Heimpel, Schwarz, Ebnöther, Goede, Heydrich, Kamp, Plaumann, Rath, Roessler, Schildknecht, Schmid, Wuillemin, Einsiedler, Leichtle, Tamary, Kohne,

Congenital dyserythropoietic anemia type I (CDA I): molecular genetics, clinical appearance, and prognosis based on long-term observation.

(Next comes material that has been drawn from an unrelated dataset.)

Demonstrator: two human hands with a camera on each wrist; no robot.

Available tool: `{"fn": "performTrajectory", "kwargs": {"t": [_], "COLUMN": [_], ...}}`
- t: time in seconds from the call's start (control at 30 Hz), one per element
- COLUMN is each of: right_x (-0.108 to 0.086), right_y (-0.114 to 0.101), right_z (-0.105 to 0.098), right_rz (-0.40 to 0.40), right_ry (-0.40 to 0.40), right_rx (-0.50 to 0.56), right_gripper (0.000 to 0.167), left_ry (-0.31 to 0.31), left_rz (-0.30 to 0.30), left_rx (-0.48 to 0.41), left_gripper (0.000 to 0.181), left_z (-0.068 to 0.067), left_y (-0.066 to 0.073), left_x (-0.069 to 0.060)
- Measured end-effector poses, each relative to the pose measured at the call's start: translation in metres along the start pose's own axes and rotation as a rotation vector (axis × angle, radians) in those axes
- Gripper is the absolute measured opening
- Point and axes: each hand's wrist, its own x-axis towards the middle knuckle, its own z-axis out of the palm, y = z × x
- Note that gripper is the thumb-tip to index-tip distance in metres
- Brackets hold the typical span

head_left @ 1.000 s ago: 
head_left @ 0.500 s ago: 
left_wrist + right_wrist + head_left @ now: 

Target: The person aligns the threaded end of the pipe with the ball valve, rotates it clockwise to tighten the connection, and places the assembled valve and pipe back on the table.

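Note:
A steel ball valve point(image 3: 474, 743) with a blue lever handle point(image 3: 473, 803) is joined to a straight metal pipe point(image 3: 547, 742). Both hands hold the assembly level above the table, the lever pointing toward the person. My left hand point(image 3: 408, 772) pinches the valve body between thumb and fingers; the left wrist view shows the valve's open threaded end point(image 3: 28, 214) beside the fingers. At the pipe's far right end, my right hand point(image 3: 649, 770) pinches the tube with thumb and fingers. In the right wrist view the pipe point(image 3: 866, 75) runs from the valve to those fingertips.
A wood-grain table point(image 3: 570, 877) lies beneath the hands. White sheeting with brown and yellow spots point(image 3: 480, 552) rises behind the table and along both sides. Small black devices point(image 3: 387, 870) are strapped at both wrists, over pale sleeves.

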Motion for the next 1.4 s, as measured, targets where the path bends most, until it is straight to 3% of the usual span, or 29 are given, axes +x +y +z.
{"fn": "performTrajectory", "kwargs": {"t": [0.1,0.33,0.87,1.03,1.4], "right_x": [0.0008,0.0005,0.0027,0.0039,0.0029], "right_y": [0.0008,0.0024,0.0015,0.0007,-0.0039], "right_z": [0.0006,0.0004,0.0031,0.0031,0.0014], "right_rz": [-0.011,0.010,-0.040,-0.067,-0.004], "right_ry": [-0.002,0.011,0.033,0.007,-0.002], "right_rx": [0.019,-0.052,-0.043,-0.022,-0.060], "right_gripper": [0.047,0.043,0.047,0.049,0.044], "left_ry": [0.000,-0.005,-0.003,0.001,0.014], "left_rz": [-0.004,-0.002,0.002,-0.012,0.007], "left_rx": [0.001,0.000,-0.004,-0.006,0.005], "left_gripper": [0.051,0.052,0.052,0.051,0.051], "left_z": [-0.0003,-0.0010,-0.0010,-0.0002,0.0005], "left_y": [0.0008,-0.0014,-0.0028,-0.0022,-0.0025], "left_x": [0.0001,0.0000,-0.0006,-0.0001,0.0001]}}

Congenital dyserythropoietic anemia type I (CDA I) is a rare autosomal recessive disorder with ineffective erythropoiesis and iron overloading. More than 100 cases have been described, but with the exception of a report on a large Bedouin tribe, these reports include only small numbers of cases, and no data on the lifetime evolution of the disease are available. Since 1967, we have been able to follow 21 cases from 19 families for up to 37 years. Twenty-one patients with a confirmed diagnosis of CDA I exhibited chronic macrocytic anemia of variable severity, requiring regular red cell transfusions only in 2 individuals. Four developed gallstones before the age of 30 years. Fifteen of 16 cases alive at the time of analysis showed mutations of at least one allele from exons 6 to 28 within CDAN1. Iron overloading is to be expected in all patients. In 9 patients, iron depletion was started between the ages of 7 and 36 years. Splenectomy, which was performed in 7 patients, did not result in improvement of hemoglobin values. Five patients were treated with interferon alpha-2a, and all responded with a rise in hemoglobin concentration of between 25 and 35 g/L (2.5 and 3.5 g/dL) starting within 4 weeks.[1]

References

Congenital dyserythropoietic anemia type I (CDA I): molecular genetics, clinical appearance, and prognosis based on long-term observation. Heimpel, H., Schwarz, K., Ebnöther, M., Goede, J.S., Heydrich, D., Kamp, T., Plaumann, L., Rath, B., Roessler, J., Schildknecht, O., Schmid, M., Wuillemin, W., Einsiedler, B., Leichtle, R., Tamary, H., Kohne, E. Blood (2006) [Pubmed]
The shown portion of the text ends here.